Все с явным интересом уставились на Летешина. Тот с некоторым раздумьем и растерянностью в лице поднялся от бокового столика, что был придвинут к глянцевито-черному боку фортепиано, и какое-то время молча стоял, заложив руки за спину и вперив взгляд на остывающие уголья в печи. Он был высок, худ, а следственно, и костляв, и это было особенно заметно теперь, когда учитель стоял, слегка сутулясь и расставив ноги.

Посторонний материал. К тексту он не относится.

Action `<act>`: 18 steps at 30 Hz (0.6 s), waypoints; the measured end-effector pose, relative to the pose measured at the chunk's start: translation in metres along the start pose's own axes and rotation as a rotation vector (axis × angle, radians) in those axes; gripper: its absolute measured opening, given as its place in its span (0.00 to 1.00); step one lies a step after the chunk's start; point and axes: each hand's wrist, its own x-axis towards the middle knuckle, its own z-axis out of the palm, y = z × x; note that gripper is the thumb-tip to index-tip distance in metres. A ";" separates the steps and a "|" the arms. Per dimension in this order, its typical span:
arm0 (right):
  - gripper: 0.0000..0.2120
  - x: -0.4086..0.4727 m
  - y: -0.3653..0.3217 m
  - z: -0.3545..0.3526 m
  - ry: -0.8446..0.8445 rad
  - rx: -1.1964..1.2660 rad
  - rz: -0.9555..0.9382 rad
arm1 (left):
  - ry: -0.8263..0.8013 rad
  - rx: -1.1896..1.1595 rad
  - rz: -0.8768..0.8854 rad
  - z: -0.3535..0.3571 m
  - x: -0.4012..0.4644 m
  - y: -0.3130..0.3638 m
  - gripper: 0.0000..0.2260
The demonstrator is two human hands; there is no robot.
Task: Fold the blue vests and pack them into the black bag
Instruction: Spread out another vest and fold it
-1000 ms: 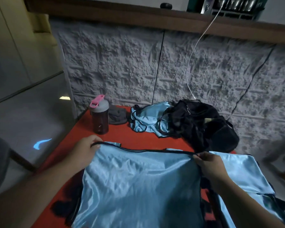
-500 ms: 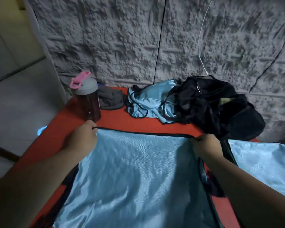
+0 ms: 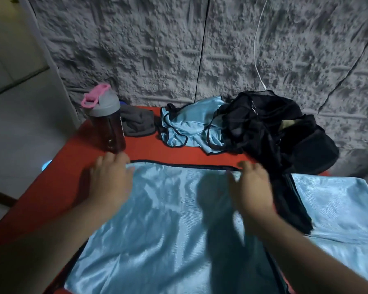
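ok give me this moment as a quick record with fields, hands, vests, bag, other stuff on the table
left hand: open, fingers spread at the far left corner of the flat vest
right hand: open, over the far right corner of the same vest
flat vest: spread on the red table, black trim along the far edge
crumpled vest: bunched at the back, beside the bag
black bag: against the wall, right of the crumpled vest
third blue cloth: flat at the right
bottle: upright, pink flip cap, back left
grey cloth: behind the bottle

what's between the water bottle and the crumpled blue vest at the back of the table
In the head view, a dark grey cloth lies between the bottle and the crumpled blue vest, beside the bottle, on the red table.
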 end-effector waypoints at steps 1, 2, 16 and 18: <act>0.19 -0.019 -0.015 0.004 -0.031 0.060 -0.110 | -0.027 0.016 0.083 0.000 -0.013 0.011 0.08; 0.22 -0.036 -0.027 0.010 -0.092 0.100 -0.189 | -0.074 0.014 0.164 0.003 -0.026 0.021 0.10; 0.38 -0.028 0.046 0.035 -0.379 -0.214 -0.033 | -0.436 0.170 -0.017 0.025 -0.048 -0.007 0.44; 0.37 -0.025 0.046 0.036 -0.359 -0.220 -0.034 | -0.453 0.170 -0.031 0.024 -0.046 -0.005 0.45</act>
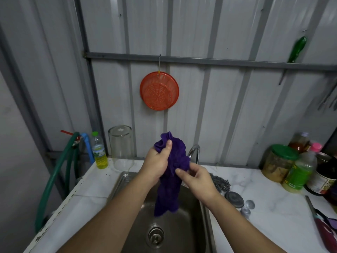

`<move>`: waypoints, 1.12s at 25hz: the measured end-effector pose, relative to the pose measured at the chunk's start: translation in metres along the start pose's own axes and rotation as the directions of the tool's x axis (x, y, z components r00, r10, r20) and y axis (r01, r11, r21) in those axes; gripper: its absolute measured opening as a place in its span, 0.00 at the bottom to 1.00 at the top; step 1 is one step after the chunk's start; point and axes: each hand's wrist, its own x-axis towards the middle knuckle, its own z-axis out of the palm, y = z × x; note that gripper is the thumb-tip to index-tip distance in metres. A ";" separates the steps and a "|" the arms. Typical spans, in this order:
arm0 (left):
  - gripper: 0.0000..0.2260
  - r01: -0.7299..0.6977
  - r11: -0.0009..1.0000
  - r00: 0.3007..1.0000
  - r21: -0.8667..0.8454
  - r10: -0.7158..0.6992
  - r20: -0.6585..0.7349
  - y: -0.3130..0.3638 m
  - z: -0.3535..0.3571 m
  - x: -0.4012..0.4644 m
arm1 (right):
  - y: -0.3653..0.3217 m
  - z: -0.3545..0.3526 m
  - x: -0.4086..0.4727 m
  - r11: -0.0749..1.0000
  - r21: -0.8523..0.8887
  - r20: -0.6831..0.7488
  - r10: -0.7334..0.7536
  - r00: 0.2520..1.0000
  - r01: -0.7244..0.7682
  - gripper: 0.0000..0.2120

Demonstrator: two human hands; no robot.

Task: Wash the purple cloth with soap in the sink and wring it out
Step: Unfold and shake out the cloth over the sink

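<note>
A green hose [54, 172] loops at the far left, beside a small bottle of yellow liquid [99, 152] and an upturned clear glass jar [121, 147] on the white marbled bench [264, 189]. The left hand [156, 161] is closed in a fist round the bunched top of the purple cloth [170, 179], thumb up. The nubbly cloth hangs limp over the steel sink [182, 225]. At four o'clock from it, the right hand [197, 179] pinches the cloth's middle, fingers half curled. Behind curves a chrome tap [194, 152]; jars [280, 161] crowd the right.
</note>
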 end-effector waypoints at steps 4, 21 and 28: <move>0.20 -0.063 0.935 0.993 0.349 0.095 -0.076 0.008 -0.010 0.006 | -0.009 -0.003 0.002 0.922 0.369 -0.186 0.194 0.963 -0.115 0.10; 0.46 0.216 0.966 0.886 0.145 -0.256 0.386 0.005 -0.023 -0.007 | -0.040 -0.036 0.009 0.942 -0.313 -0.014 0.126 0.992 -0.124 0.33; 0.18 -0.310 0.700 0.919 0.644 0.047 0.392 0.014 -0.023 -0.003 | -0.060 -0.045 0.009 0.452 -0.877 0.120 -0.118 0.986 0.161 0.12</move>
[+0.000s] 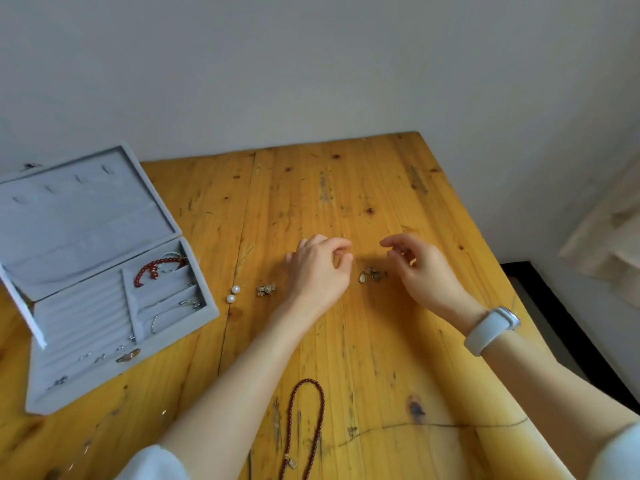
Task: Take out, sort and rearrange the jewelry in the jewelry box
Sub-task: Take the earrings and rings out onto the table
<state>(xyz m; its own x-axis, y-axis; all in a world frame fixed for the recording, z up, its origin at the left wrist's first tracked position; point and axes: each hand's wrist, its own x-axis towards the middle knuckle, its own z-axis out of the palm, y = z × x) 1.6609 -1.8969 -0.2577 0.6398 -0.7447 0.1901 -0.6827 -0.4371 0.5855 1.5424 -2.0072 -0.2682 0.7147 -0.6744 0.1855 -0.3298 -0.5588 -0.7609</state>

– Я… Я не знаю, – тихо сказал он.

– Эвон! – воскликнул Лбов.

– Не… Не знаю! – едва слышно повторил Летешин, погруженный в себя, с отстраненным взглядом, с неподвижным, стылым лицом пророка. Также отстраненно, никого не видя, ничего не замечая, с опущенною головою, он прошелся по комнате и вдруг очутился перед Лбовым. Какое-то время он смотрел на него молча и пристально, отчего Лбов потемнел лицом; но Летешин уже отошел от него и, казалось, уже забыл совсем. Он открыл крышку фортепиано, взял несколько аккордов, потом также внезапно захлопнул ее и, вскинув голову, бросил в плюшевую темноту угла:

– Судьба – это жизнь, но… персонифицированная в каждом из нас. А посему, как и жизнь, она неподкупна и ничем не ограничена… И искать ее надобно в самом себе…

Летешин вскочил и, подбирая худые длинные руки, бросился к карточному столику.

– Спаситель наш… жестокий миротворец, но он милосерд!.. Впрочем, искупление греха, еще не путь к оправданию!..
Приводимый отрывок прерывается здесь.